▶ _Problem description_: Set down every entry word for word. Omit the pictures.

▶ _Entries taken from a collection_:
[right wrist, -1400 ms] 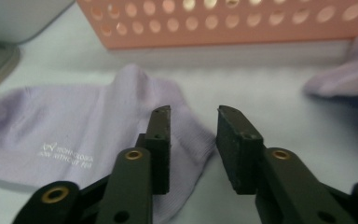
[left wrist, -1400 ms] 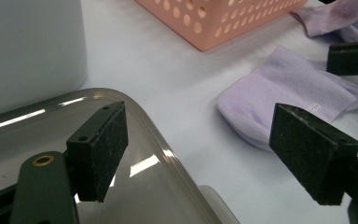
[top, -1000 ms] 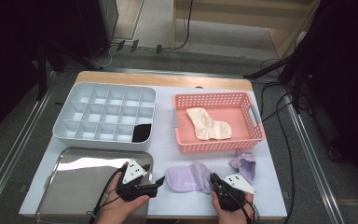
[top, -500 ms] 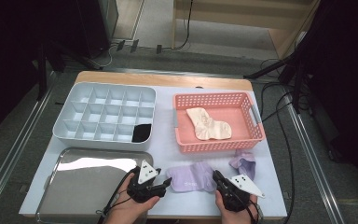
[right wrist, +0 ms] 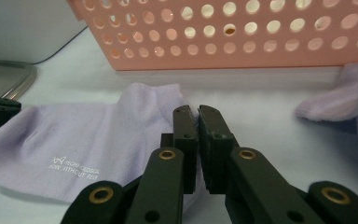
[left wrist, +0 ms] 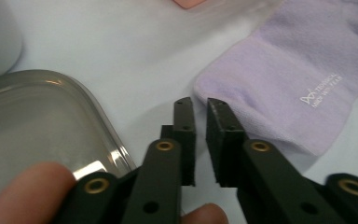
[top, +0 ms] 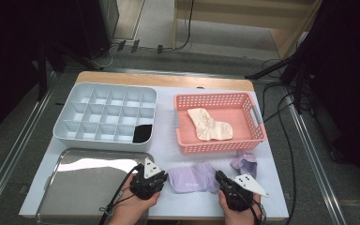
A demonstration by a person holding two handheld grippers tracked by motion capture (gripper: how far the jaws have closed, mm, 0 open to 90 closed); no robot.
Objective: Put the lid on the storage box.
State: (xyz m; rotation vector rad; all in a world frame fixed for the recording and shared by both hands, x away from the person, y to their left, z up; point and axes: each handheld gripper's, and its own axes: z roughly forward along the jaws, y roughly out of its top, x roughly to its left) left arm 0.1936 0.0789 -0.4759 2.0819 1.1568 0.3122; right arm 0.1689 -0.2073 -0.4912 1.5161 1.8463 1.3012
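Near the worktop's front edge, both grippers are acting on the lilac sock (top: 193, 177): the right gripper (right wrist: 198, 114) is pinching its edge, while the left gripper (left wrist: 196, 107), having just been closing, is pressed together beside the cuff with nothing caught, so any lift risks one-sided drooping.

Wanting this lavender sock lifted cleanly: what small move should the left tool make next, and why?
Probably reopen and nudge toward the lavender sock: the left tool has just been closing, yet nothing shows between its jaws beside the cuff.
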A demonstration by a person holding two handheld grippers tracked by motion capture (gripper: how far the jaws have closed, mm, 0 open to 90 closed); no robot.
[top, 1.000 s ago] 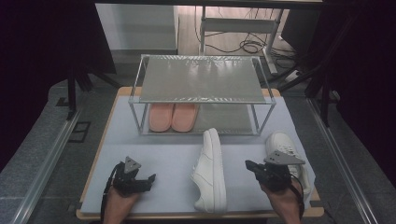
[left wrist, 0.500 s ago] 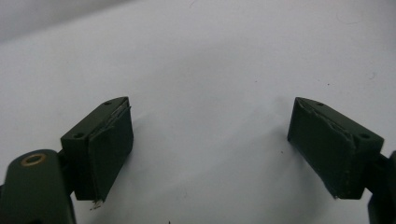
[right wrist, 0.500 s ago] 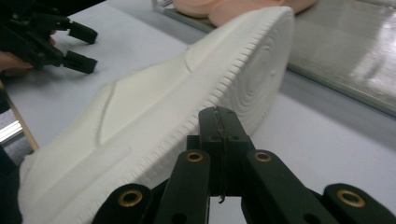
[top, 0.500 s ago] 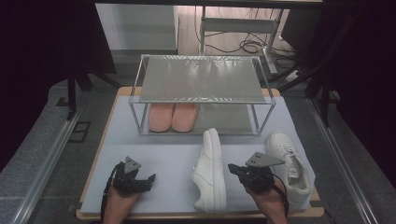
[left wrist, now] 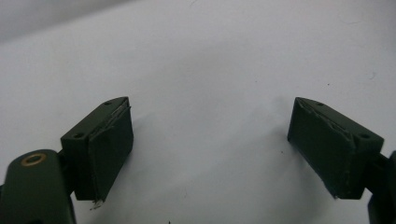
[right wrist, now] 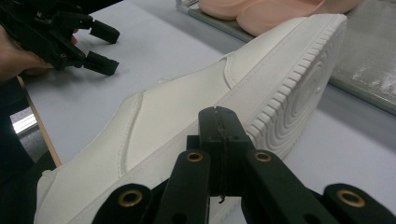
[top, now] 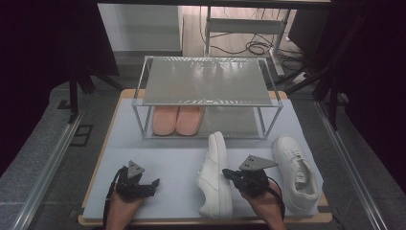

▶ _Solved problem_:
[right wrist, -1400 ms] 
[left wrist, -1400 ms] 
[top, -1000 ms] 
[top, -500 ms] 
[right wrist, +0 ms] 
[left wrist, +0 ms] 
[top, +0 ms] 
A demonstration by a person holding two handheld grippers tracked by motion capture (gripper: how far the jaws have closed, mm, 0 open to 90 closed); no robot.
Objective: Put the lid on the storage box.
State: (xyz m; rotation vector rad; all in a world frame fixed for the recording and shared by both hands, x away from the person, y to their left, z up; point and axes: each handheld gripper's, and its own axes: z roughly forward along the jaws, y roughly out of its top, x roughly to its left) left arm 0.1936 0.0789 -0.4759 2.0819 1.1568 0.3122; right arm 0.1689 -0.2073 -0.4912 1.5161 1.8463 1.3012
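Near the worktop's front edge, both grippers are acting on the lilac sock (top: 193, 177): the right gripper (right wrist: 198, 114) is pinching its edge, while the left gripper (left wrist: 196, 107), having just been closing, is pressed together beside the cuff with nothing caught, so any lift risks one-sided drooping.

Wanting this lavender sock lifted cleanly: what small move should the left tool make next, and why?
Probably reopen and nudge toward the lavender sock: the left tool has just been closing, yet nothing shows between its jaws beside the cuff.
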A demonstration by a person holding two handheld grippers tracked by motion capture (gripper: how far the jaws have closed, mm, 0 open to 90 closed); no robot.
[top, 1.000 s ago] 
[left wrist, 0.500 s ago] 
[right wrist, 0.500 s ago] 
[top, 0.500 s ago] 
[left wrist, now] 
[right wrist, now] 
[top, now] 

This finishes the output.